- Fast Data Processing with Spark 2(Third Edition)
- Krishna Sankar
- 876字
- 2021-08-20 10:27:10
Interactively loading data from S3
Now let's try another exercise with the Spark shell. As part of Amazon's EMR Spark support, they have handily provided some sample data of Wikipedia traffic statistics in S3, in the format that Spark can use. To access the data, you first need to set your AWS access credentials as shell params. For instructions on signing up for EC2 and setting up the shell parameters, see the Running Spark on EC2 with the scripts section in Chapter 1, Installing Spark and Setting Up Your Cluster (S3 access requires additional keys such as fs.s3n.awsAccessKeyId/awsSecretAccessKey
or the use of the s3n://user:pw@
syntax). You can also set the shell parameters as AWS_ACCESS_KEY_ID
and AWS_SECRET_ACCESS_KEY
. We will leave the AWS configuration out of this discussion, but it needs to be completed.
Tip
This is a slightly advanced topic and needs a few S3 configurations (which we won't cover here). The Stack Overflow has two good links on this, namely http://stackoverflow.com/questions/30385981/how-to-access-s3a-files-from-apache-spark and http://stackoverflow.com/questions/28029134/how-can-i-access-s3-s3n-from-a-local-hadoop-2-6-installation.
Once this is done, load the S3 data and take a look at the first line:
scala> val file = sc.textFile("s3n://bigdatademo/sample/wiki/") 14/11/16 00:02:43 INFO MemoryStore: ensureFreeSpace(34070) called with curMem=512470, maxMem=278302556 14/11/16 00:02:43 INFO MemoryStore: Block broadcast_105 stored as values in memory (estimated size 33.3 KB, free 264.9 MB) file: org.apache.spark.rdd.RDD[String] = s3n://bigdatademo/sample/wiki/ MappedRDD[105] at textFile at <console>:17 scala> file.first() 14/11/16 00:02:58 INFO BlockManager: Removing broadcast 104 14/11/16 00:02:58 INFO BlockManager: Removing block broadcast_104 [..] 14/11/16 00:03:00 INFO SparkContext: Job finished: first at <console>:20, took 0.442788 s res6: String = aa.b Pecial:Listusers/sysop 1 4695 scala> file.take(1) 14/11/16 00:05:06 INFO SparkContext: Starting job: take at <console>:20 14/11/16 00:05:06 INFO DAGScheduler: Got job 105 (take at <console>:20) with 1 output partitions (allowLocal=true) 14/11/16 00:05:06 INFO DAGScheduler: Final stage: Stage 105(take at <console>:20) [...] 14/11/16 00:05:07 INFO SparkContext: Job finished: take at <console>:20, took 0.777104 s res7: Array[String] = Array(aa.b Pecial:Listusers/sysop 1 4695)
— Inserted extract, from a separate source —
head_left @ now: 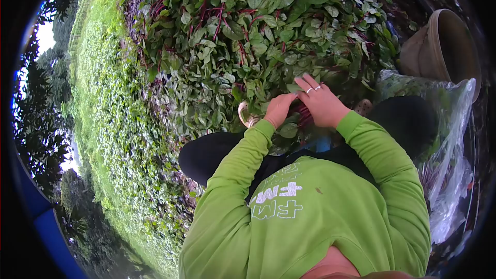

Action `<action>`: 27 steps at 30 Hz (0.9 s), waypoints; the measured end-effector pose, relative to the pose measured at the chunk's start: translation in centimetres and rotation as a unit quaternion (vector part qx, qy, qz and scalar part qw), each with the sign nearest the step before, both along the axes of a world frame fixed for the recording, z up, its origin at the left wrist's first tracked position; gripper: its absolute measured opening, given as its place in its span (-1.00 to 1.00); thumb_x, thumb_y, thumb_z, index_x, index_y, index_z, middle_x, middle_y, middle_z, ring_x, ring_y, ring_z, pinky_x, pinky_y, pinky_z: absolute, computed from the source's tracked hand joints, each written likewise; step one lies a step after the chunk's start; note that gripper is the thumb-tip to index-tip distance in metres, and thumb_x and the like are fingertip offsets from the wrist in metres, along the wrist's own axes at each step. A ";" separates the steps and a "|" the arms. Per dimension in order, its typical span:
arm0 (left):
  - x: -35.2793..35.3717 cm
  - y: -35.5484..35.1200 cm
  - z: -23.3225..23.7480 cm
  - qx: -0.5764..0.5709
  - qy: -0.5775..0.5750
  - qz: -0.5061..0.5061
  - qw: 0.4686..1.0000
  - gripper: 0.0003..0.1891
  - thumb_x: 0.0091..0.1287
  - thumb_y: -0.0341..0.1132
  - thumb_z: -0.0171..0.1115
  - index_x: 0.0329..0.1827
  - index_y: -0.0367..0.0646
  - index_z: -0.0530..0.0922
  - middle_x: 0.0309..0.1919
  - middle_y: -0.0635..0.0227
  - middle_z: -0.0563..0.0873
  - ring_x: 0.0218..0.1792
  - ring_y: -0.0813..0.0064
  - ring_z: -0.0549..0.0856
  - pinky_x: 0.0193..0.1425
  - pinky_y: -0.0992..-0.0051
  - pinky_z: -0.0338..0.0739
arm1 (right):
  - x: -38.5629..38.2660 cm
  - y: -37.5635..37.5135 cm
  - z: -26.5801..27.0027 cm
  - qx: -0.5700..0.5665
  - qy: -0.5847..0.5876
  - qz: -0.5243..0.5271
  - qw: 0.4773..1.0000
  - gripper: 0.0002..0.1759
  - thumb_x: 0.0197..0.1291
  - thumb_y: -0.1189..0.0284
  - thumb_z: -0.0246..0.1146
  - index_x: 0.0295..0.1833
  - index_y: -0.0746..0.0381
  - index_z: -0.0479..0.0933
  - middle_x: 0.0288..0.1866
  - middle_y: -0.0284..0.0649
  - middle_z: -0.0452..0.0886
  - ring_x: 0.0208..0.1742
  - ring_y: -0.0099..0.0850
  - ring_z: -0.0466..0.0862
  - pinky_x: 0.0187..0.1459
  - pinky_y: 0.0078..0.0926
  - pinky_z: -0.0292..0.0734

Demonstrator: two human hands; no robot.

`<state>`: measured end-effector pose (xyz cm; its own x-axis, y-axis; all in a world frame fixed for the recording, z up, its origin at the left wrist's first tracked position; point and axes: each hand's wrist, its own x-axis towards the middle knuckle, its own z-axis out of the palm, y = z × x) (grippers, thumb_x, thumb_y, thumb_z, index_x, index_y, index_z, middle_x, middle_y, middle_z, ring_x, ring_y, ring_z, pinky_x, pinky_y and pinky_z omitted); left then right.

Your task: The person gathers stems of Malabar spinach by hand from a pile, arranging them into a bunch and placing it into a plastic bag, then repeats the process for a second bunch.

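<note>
My left hand [279, 109] is closed, its fingertips pinching by a bunch of red-stemmed leafy greens [306, 115] in front of my lap. Close against it, my right hand [324, 105] has its fingers stretched out over the leaves, with a ring showing. The bunch's red stems run between the two hands, partly hidden beneath the right palm. Just ahead lies a large heap of the same greens [243, 36], with glossy oval leaves and reddish-purple stems. A pale curved rim [242, 114] shows beside my left wrist; what it belongs to is hidden.
A brown tub [429, 51] lies tipped on its side at the right. Clear plastic sheeting [447, 175] spreads beside my right knee [408, 124], with some stems under it. Low green plants [113, 139] grow along the left. My left knee [209, 157] borders the heap.
</note>
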<state>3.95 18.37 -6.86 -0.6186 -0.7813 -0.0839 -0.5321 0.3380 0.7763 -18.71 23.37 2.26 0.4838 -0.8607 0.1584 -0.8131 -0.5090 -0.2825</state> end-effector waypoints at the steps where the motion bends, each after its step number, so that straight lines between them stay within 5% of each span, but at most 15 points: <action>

You don't need to set your AWS credentials as shell params; the general form of the S3 path is s3n://<AWS ACCESS ID>:<AWS SECRET>@bucket/path
.
It is important to take a look at the first line of the data; the reason for this is that due to lazy evaluation, Spark won't actually bother to load the data unless we force it to materialize something with it. It is useful to note that Amazon has provided a small sample Dataset to get started with. This data is pulled from a much larger set available at http://aws.amazon.com/datasets/4182. This practice can be quite useful when developing in interactive mode as in this mode, you would want to receive fast feedback of the jobs that are getting completed quickly. If your sample data is too big and your runs are taking too long, you could quickly slim down the RDD by using the sample
functionality built into the Spark shell:
scala> val seed = (100*math.random).toInt seed: Int = 8 scala> val sample = file.sample(false,1/10.,seed) res10: spark.RDD[String] = SampledRDD[4] at sample at <console>:17
If you want to rerun on the sampled data later, you could write it back to S3:
scala> sample.saveAsTextFile("s3n://mysparkbucket/test") 13/04/21 22:46:18 INFO spark.PairRDDFunctions: Saving as hadoop file of type (NullWritable, Text) .... 13/04/21 22:47:46 INFO spark.SparkContext: Job finished: saveAsTextFile at <console>:19, took 87.462236222 s
Now that you have the data loaded, you'll need to find the most popular articles in a sample. First, parse the data by separating it into the name and count fields. Then, reduce the count using the key function, as there can be multiple entries with the same name. Finally, swap the key/value pair so that when we sort by key, we get back the highest count item:
scala> val parsed = file.sample(false,1/10.,seed).map(x => x.split(" ")).map(x => (x(1), x(2).toInt)) parsed: spark.RDD[(java.lang.String, Int)] = MappedRDD[5] at map at <console>:16 scala> val reduced = parsed.reduceByKey(_+_) 13/04/21 23:21:49 WARN util.NativeCodeLoader: Unable to load native- hadoop library for your platform... using builtin-java classes where applicable 13/04/21 23:21:49 WARN snappy.LoadSnappy: Snappy native library not loaded 13/04/21 23:21:50 INFO mapred.FileInputFormat: Total input paths to process : 1 reduced: spark.RDD[(java.lang.String, Int)] = MapPartitionsRDD[8] at reduceByKey at <console>:18 scala> val countThenTitle = reduced.map(x => (x._2, x._1)) countThenTitle: spark.RDD[(Int, java.lang.String)] = MappedRDD[9] at map at <console>:20 scala> countThenTitle.sortByKey(false).take(10) 13/04/21 23:22:08 INFO spark.SparkContext: Starting job: take at <console>:23 .... 13/04/21 23:23:15 INFO spark.SparkContext: Job finished: take at <console>:23, took 66.815676564 s res1: Array[(Int, java.lang.String)] = Array((213652,Main_Page), (14851,Special:Search), (9528,Special:Export/Can_You_Hear_Me), (6454,Wikipedia:Hauptseite), (4189,Special:Watchlist), (3520,%E7%89%B9%E5%88%A5:%E3%81%8A%E3%81%BE%E3%81%8B%E3%81%9B%E8%A1%A 8%E7%A4%BA), (2857,Special:AutoLogin), (2416,P%C3%A1gina_principal), (1990,Survivor_(TV_series)), (1953,Asperger_syndrome))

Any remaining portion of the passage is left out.